2. It seems the lab has Adobe Illustrator. I'm in the process of finding out how to get access to it. This might be a bit less faff, but it all should still be doable.
(no subject)
Date: 2005-01-18 02:41 pm (UTC)please let me!
honestly, pretend me travelling was not involved and *then* tell me what you would choose. what would you do if you had it there?
(no subject)
Date: 2005-01-18 02:43 pm (UTC)Really, DONT WORRY!
(no subject)
Date: 2005-01-18 02:52 pm (UTC)*salutes*
*stops worrying*
(no subject)
Date: 2005-01-18 01:25 pm (UTC)Inkscape would seem to have WMF and SVG export. Surely something (libwmf-bin, ksvg, mozilla with SVG plugin, sodipodi, sketch, CorelXara, Illustrator) can convert one or the other to PS correctly?
(no subject)
Date: 2005-01-18 01:27 pm (UTC)(no subject)

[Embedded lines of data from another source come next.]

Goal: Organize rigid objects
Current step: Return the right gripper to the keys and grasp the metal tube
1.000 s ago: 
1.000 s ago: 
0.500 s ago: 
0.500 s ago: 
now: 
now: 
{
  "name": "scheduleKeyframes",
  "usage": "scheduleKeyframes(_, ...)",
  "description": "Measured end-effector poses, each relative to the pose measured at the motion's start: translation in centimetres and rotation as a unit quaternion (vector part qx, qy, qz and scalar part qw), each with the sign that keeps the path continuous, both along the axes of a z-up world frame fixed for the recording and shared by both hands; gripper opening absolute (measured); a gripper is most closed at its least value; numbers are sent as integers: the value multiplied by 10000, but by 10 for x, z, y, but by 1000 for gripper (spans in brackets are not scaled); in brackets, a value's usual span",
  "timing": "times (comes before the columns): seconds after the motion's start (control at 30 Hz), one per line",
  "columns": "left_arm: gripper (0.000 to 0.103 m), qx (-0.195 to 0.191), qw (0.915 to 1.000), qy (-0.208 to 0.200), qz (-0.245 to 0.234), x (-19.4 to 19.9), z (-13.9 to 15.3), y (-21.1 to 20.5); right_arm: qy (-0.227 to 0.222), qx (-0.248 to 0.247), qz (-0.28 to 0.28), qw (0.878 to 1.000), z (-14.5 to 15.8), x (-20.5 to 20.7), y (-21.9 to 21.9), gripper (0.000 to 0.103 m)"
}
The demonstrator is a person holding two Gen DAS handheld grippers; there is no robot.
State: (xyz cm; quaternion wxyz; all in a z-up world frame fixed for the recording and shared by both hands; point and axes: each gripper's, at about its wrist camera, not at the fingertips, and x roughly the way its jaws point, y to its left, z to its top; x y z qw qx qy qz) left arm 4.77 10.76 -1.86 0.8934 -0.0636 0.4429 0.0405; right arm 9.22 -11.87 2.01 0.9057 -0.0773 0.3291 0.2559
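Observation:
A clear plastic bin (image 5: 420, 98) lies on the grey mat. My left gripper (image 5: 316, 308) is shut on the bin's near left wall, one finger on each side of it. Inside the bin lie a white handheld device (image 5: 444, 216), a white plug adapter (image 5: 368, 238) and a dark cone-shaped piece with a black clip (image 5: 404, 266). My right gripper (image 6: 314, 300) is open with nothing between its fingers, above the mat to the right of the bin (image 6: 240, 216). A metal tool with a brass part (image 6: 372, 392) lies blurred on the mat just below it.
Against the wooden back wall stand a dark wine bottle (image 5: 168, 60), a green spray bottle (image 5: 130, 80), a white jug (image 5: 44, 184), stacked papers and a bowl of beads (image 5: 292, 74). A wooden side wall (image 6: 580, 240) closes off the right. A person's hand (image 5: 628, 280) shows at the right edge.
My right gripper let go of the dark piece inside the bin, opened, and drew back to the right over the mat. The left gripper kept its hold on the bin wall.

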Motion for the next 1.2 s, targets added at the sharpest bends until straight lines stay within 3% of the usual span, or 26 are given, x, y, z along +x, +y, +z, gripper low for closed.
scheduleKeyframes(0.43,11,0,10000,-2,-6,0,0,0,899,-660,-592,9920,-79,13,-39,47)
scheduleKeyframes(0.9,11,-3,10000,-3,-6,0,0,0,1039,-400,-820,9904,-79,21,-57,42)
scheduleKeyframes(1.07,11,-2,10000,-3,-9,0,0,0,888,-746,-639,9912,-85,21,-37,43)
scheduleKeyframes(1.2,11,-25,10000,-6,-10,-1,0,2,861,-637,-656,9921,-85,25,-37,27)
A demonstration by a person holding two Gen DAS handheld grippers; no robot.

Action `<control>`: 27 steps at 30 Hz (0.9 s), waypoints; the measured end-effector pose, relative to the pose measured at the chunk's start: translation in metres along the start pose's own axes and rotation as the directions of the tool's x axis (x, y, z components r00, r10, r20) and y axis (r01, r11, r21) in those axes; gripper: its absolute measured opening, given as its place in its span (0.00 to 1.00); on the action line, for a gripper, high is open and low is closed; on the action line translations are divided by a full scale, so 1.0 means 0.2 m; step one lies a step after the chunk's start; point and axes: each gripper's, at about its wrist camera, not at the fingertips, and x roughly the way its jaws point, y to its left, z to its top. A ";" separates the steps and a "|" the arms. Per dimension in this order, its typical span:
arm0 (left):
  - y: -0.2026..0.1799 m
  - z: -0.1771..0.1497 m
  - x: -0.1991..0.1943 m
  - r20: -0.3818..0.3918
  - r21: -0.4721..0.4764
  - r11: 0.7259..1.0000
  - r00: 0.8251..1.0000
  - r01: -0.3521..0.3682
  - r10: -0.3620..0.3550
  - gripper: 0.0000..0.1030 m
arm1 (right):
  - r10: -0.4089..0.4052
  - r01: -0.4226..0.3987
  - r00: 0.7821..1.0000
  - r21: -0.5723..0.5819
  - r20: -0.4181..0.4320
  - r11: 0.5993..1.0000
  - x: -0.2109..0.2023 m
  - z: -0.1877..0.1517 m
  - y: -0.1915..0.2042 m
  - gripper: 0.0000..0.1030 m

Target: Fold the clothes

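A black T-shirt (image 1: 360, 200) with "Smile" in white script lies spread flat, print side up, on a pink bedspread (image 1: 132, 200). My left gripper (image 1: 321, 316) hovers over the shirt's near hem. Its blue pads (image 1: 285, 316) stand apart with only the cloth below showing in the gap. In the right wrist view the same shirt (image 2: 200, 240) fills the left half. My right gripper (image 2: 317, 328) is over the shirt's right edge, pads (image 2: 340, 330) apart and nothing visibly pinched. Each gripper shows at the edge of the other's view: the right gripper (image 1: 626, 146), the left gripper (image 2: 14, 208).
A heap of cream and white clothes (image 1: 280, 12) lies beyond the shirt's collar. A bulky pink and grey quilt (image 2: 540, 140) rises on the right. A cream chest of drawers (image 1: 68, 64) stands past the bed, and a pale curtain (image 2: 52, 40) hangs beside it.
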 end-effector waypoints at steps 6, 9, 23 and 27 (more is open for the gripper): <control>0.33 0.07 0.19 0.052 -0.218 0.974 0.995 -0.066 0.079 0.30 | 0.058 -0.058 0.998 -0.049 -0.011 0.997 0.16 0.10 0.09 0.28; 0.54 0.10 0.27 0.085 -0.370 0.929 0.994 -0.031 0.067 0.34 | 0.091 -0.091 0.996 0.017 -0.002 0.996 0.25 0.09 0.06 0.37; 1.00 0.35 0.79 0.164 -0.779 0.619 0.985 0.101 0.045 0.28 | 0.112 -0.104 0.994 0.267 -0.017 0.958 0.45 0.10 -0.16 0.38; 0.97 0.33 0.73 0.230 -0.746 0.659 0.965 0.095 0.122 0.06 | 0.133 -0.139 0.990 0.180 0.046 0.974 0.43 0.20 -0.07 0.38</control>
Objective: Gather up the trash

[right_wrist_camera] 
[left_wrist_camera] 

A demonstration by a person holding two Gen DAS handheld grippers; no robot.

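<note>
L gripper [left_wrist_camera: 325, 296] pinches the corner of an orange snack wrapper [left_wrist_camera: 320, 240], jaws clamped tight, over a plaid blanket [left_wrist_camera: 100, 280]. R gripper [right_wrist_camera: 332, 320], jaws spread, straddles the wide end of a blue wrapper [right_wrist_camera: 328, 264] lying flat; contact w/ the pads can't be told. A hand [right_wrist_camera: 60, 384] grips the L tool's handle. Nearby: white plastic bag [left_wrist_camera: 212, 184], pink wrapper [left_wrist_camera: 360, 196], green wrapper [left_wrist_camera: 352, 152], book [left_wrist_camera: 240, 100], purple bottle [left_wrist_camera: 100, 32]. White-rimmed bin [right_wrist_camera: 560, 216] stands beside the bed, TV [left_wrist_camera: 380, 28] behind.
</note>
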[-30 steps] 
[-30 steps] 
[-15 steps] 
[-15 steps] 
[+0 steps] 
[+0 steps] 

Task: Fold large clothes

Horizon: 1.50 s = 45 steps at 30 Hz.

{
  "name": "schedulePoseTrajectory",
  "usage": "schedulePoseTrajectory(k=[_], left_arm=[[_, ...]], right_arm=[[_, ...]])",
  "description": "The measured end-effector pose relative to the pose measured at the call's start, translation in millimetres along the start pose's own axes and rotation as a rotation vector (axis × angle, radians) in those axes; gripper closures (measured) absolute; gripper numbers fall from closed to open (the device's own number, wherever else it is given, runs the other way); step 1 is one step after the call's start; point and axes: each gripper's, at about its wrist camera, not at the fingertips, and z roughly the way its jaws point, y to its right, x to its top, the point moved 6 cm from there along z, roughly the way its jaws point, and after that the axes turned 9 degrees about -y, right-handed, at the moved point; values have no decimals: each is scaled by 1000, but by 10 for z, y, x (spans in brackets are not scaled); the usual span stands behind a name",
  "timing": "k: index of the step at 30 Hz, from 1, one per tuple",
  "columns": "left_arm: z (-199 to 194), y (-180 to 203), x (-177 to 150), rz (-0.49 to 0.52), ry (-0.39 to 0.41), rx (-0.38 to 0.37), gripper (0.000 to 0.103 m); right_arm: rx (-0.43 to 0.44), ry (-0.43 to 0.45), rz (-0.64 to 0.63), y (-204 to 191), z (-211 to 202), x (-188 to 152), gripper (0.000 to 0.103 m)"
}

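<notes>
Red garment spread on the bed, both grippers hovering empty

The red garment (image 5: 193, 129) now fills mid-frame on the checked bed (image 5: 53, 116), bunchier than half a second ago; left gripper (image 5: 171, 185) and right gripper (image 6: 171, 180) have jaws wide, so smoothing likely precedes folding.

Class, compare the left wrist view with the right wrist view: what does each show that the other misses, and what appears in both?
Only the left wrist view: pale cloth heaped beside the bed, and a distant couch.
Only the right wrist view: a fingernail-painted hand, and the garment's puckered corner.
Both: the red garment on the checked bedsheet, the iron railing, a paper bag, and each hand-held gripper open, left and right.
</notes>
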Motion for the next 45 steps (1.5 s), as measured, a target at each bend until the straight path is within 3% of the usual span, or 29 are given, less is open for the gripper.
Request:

Date: 2005-01-18 01:44 pm (UTC)I think it does EPS export fairly well...
(no subject)
Date: 2005-01-18 03:53 pm (UTC)pic
but perhaps that's too masochistic for you :-)two probably not very helpful comments
Date: 2005-01-18 04:41 pm (UTC)Also, I like pstricks for doing my LaTeX illustrations.
Third time lucky..
Date: 2005-01-18 06:23 pm (UTC)* Once you work out to avoid the 'create new vector layer' command because that crashes the program - do it by simply drawing vector onto a raster layer and it'll happily make you a new vector layer.
(no subject)
Date: 2005-01-19 01:34 am (UTC)There's also sketch, which I try occasionally, and then give up on because it doesn't provide some feature or other... I can't remember what it doesn't do off the top of my head though!
(no subject)
Date: 2005-01-19 01:38 am (UTC)(no subject)
Date: 2005-01-20 11:37 am (UTC)(no subject)
Date: 2005-01-20 11:40 am (UTC)*big phew*
(Last time I tried it, Visio seemed pretty bad at exporting eps -- has it improved any in the last couple of years?)
(no subject)
Date: 2005-01-20 12:09 pm (UTC)If I import the SVGs into illustrator, then save them as AI documents, the want' reload. OK, back to Plan B.
(no subject)
Date: 2005-01-22 12:49 pm (UTC)(no subject)
Date: 2005-01-22 03:15 pm (UTC)(no subject)
Date: 2005-01-22 06:25 pm (UTC)(no subject)
Date: 2005-02-12 06:12 pm (UTC)I know of three limitations:
- no gradients (PS level 2 limitation)
- no transparency (PS limitation, even in level 3)
- text is broken into separate characters (OK so long as you don't want to edit the result, which you don't, judging by your use case)
Everything else works fine for me. If anything is broken for you, complain to Inkscape devs. They do listen.